Foreign judgments that are registered in England can be enforced against assets in this country in just the same way as domestic judgments. However, as a High Court ruling showed, such registration is not automatic and will only be permitted where it is just and convenient to do so.

The case concerned the breakdown of a joint venture to develop, manufacture and sell electric vehicles in Malaysia. A Malaysian company had, in 2008, obtained from a Malaysian court judgments worth about £30 million against its former joint venture partners, two English companies. In 2018, the Malaysian company successfully applied to a judge in London under the Administration of Justice Act 1920 to register the judgments in England.


In challenging that decision, the English companies argued that registration was inappropriate in that their appeal against the judgments was pending before the Federal Court of Malaysia. Alternatively, it was submitted that they were entitled to lodge such an appeal and intended to do so. It was also argued that the application for registration had been made so late as to be an abuse of process.


In dismissing those arguments, however, the High Court noted that the English companies had not yet obtained permission to appeal to the Federal Court. There was, in those circumstances, no entitlement to make such an appeal nor could such an appeal be said to be pending.


The High Court also noted that ten years had elapsed between the Malaysian judgments being entered and the application to register them in England.

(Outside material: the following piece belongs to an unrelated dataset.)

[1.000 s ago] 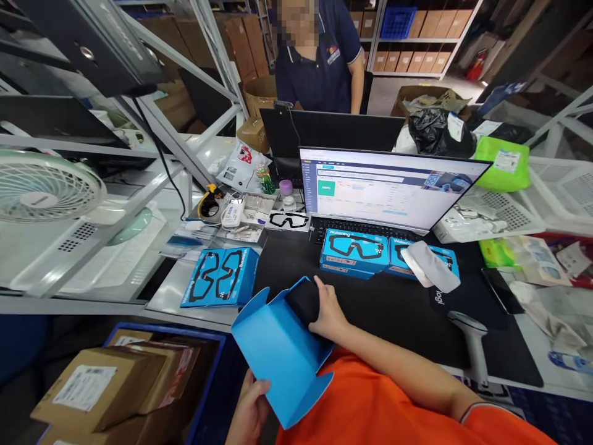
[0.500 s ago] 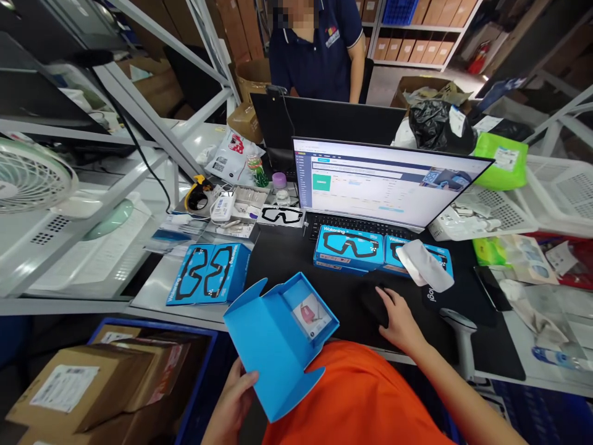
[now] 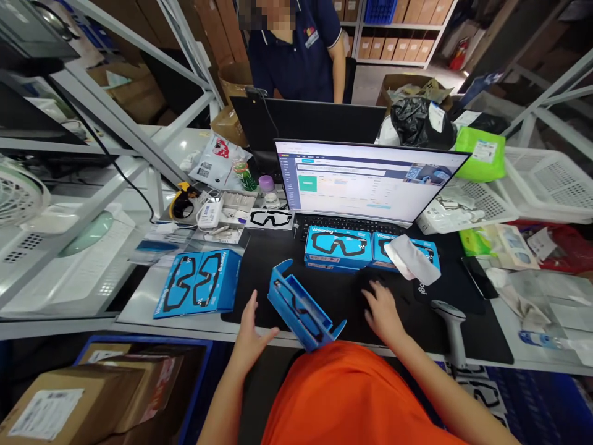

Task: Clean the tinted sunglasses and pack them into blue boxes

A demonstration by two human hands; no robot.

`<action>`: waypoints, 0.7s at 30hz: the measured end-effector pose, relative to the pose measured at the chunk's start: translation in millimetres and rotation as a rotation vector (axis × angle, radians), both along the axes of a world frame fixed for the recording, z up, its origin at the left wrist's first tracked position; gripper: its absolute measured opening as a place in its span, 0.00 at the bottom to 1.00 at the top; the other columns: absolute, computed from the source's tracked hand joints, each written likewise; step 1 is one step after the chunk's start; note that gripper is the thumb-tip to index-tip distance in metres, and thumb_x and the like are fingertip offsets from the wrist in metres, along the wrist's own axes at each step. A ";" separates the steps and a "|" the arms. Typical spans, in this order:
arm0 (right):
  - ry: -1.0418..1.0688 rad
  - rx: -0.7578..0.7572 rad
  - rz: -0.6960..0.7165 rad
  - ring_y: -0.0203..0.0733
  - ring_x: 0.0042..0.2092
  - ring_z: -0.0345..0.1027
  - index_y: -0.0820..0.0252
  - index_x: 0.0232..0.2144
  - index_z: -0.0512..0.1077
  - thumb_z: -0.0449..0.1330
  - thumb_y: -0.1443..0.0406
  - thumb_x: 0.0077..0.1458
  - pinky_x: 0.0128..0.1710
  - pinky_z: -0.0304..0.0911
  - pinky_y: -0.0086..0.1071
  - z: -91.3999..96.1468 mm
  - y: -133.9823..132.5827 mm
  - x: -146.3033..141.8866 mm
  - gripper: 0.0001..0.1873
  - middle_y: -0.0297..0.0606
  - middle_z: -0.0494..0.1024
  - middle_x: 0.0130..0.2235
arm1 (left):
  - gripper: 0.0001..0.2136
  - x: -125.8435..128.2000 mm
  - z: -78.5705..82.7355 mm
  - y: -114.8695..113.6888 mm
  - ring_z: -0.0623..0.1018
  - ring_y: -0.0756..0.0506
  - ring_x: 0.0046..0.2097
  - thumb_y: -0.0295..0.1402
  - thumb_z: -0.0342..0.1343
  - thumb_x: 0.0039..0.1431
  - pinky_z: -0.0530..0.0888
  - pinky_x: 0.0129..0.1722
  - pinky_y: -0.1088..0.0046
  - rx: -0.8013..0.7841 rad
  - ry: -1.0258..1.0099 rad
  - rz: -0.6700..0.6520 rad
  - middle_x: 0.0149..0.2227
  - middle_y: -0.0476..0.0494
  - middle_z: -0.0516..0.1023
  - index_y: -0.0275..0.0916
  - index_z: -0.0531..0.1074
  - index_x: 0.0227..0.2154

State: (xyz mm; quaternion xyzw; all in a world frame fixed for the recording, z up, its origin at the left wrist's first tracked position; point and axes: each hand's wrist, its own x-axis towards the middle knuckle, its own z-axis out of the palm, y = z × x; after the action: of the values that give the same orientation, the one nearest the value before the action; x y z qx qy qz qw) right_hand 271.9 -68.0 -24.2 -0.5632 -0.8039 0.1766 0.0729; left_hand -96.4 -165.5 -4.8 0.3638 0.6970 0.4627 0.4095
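An opened blue box (image 3: 296,312) rests on the black desk mat, its lid flap tilted up toward me and its inside partly hidden. Just left of it, my left hand (image 3: 252,337) is open, thumb and fingers apart, with nothing in it. My right hand (image 3: 385,314) lies on the mat to the box's right, fingers spread; the dark mouse near its fingertips hardly stands out from the mat. Behind stand blue boxes printed with black glasses (image 3: 339,244), a grey-white cloth pouch (image 3: 412,258) lying over the right one. Another pair-printed blue box (image 3: 197,281) sits at the left.
A lit monitor (image 3: 370,182) and a keyboard (image 3: 324,222) stand behind the boxes. A barcode scanner (image 3: 451,330) and a phone (image 3: 479,278) lie to the right. Cartons (image 3: 97,395) fill a blue bin at lower left. A co-worker (image 3: 296,55) is behind the monitors.
My left hand has let go of the blue box, which now sits on the mat with its lid tipped up. My right hand's fingers have spread. The view has shifted slightly.
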 end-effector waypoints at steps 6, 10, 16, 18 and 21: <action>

Although the Malaysian company had put forward reasonable explanations for much of the time that had elapsed, it had been guilty of some periods of inordinate and inexcusable delay.


However, the English companies were not blameless and, in the absence of proper evidence that the delay had caused them prejudice, the judge had been entitled to exercise his discretion in favour of registration. The Court did, however, grant a stay on enforcement of the judgments in England pending the Federal Court’s decision on whether or not to entertain the English companies’ appeal.